Aim of the task → Print this span of the material below exactly: the line with "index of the", the line with "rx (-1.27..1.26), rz", and every line between them, but nothing else.

BEGIN

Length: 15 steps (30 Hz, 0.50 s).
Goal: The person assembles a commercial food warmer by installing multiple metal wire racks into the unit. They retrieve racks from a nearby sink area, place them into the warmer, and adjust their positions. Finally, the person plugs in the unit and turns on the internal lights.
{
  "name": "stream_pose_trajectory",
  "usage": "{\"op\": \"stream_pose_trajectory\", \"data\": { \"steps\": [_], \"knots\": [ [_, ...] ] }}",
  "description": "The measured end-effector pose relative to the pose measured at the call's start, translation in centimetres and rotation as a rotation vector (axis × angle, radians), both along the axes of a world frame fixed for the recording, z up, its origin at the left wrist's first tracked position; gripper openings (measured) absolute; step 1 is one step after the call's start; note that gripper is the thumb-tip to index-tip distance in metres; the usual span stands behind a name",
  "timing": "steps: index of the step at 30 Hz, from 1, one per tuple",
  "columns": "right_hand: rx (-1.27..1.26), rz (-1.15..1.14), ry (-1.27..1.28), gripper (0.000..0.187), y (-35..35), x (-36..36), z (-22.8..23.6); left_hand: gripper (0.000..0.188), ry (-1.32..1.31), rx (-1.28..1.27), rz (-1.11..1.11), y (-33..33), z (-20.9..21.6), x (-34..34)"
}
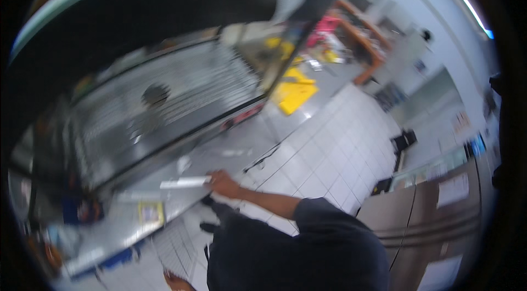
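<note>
My right hand point(222, 184) is closed around one end of a long, flat white strip-like thing point(185, 183), held out over the metal counter point(211, 159). Blur hides its exact kind. Low in the picture, my left hand point(177, 281) is at the edge of a wire rack point(174, 248), with its fingers seemingly closed on it. The rack hangs beside the counter's front edge, above the floor. Beyond my right hand stands a glass-sided display case point(181, 140) with a wire shelf point(214, 82) inside.
Yellow sheets point(293, 93) lie on the counter past the case. A dark cord point(262, 158) hangs over the counter edge. A yellow-edged card point(151, 213) lies at the near left. White floor tiles point(324, 154) stretch toward a steel refrigerator point(428, 214) on the right.
</note>
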State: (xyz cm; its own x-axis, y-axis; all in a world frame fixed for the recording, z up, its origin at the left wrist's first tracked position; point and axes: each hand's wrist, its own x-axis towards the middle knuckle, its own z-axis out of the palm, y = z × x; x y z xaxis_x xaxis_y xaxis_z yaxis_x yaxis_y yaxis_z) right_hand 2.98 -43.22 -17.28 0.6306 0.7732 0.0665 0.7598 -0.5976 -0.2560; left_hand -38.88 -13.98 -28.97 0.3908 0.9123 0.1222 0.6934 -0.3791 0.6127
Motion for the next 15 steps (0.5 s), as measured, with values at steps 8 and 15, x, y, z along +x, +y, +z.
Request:
{"op": "stream_pose_trajectory", "data": {
  "steps": [8, 15],
  "knots": [
    [0.082, -0.006, -0.104, 0.033, 1.0, 2.3, 1.9, 0.053, 0.235, -0.08, 0.044, -1.7, 4.8, 4.1],
    [0.052, -0.021, 0.026, 0.035, 2.7, 4.1, -1.3, 0.031, 0.281, -0.1, 0.137, -1.5, 1.6, 3.7]
  ]
}}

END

Finished exercise →
  "timing": "steps: index of the step at 30 Hz, from 1, one per tuple",
  "columns": "right_hand: rx (-1.27..1.26), rz (-1.15..1.14), ry (-1.27..1.28), gripper (0.000..0.187), y (-35..35), x (-36..36), z (-22.8..23.6); left_hand: gripper (0.000..0.188), ry (-1.32..1.31), rx (-1.28..1.27), rz (-1.11..1.11), y (-33..33), z (-20.9..21.6), x (-34..34)"

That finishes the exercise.